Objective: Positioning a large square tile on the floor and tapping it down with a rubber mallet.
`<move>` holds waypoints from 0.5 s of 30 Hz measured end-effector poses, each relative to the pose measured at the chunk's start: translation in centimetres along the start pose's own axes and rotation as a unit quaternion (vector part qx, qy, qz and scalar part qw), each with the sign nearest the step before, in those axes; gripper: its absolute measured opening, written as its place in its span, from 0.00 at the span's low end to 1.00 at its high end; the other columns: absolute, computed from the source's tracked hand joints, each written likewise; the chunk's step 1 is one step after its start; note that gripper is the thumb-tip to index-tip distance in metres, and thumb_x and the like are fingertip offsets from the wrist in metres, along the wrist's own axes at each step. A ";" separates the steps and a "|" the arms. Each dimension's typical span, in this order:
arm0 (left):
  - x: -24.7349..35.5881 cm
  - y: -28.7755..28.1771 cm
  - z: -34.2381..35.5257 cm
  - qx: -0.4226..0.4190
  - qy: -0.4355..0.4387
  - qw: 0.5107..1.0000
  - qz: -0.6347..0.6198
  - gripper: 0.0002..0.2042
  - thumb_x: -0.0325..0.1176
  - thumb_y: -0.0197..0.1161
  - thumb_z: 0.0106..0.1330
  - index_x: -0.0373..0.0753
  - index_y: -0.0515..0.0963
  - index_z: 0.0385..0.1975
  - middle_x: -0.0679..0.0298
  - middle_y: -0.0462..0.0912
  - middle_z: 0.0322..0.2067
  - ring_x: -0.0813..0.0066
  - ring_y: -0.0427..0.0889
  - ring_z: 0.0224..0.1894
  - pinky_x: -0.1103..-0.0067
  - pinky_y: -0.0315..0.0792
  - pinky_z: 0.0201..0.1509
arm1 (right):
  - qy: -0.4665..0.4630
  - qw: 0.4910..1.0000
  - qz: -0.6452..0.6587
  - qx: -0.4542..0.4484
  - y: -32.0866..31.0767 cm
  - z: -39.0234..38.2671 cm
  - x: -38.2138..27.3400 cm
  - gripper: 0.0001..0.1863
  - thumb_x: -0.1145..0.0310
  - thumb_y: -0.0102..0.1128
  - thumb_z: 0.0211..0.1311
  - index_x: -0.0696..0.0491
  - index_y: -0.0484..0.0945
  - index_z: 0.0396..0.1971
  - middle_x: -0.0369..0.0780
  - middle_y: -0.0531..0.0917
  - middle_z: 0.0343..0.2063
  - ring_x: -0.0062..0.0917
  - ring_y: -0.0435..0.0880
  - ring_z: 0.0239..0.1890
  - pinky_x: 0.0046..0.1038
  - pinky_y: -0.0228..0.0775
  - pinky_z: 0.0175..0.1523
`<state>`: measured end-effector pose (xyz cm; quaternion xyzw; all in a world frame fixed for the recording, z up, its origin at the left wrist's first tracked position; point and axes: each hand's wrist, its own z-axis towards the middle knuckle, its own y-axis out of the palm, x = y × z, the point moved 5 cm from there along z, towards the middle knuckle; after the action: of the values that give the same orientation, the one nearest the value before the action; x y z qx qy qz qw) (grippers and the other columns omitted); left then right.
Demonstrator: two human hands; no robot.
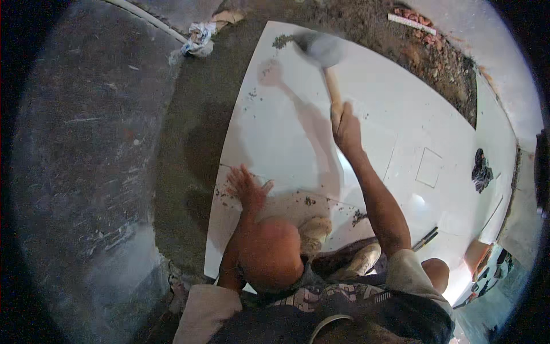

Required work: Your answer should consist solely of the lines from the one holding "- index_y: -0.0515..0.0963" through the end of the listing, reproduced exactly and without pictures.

Completed exercise:
  - index_y: -0.0515..0.0963
  - index_z: 0.0385..0.1975
  - middle_x: -0.0679..0.0298
  - middle_y: -0.0462..0.0912
  - middle_z: 0.0322..0.2067
  - ring_x: -0.0813..0.0066
  - ring_y: -0.0427..0.0889
  - ring_z: 0.0224..0.1894
  - pinky_x: -0.1103..-0.0067
  - pinky_y: -0.0315..0.0792
  - pinky_z: 0.0201..0.1509
arm1 (right):
  - qy: -0.4665..0.4630
  - qw: 0.4910..1.0000
  - qz: -0.6452..0.6587
  - qx: -0.4542..0.4484
  - y: -32.0866..31.0767 cm
  - z: -39.0234..38.2671 cm
  - x: -38.2138..27.3400 cm
  - gripper: 0.0001..0.1863
  - thumb_x: -0.1145..0.0310
  - thumb_y: -0.0102..0.1128
  - thumb_z: 0.0211..0.1311
  - index_x: -0.0696..0.0491
  - index_y: -0.0484..0.0945
  - index_z: 0.0396..0.1971
  - middle_x: -0.0369..0.0780
  - middle_y: -0.0531..0.0917
  - middle_z: 0.0343..0.2063
  - ring_x: -0.0062..0.0917
  - ring_y: -0.0435..0.0880
  - ring_z: 0.0239..0.1890
  - pinky_x: 0.0046..0.1038
  - pinky_y: -0.0228..0.0775
  - pinky_z: 0.0175..0.1523
`<state>`: measured end-effector pose (xyz cm; quaternion xyzw; all in a world frame fixed for the recording, z up, its origin at the left wrist's first tracked position; point and axes: each hand's wrist, its own z-axis towards the middle knuckle, its own y-axis out of the palm, x = y × z, the point moved 5 cm from there along z, towards the middle knuckle; after the action: of the values that give the same orientation, the one nearest the value before the action; x y z qx qy qz qw) (grippers and the other columns omitted); left then right.
Demonstrator: two human hands; no robot.

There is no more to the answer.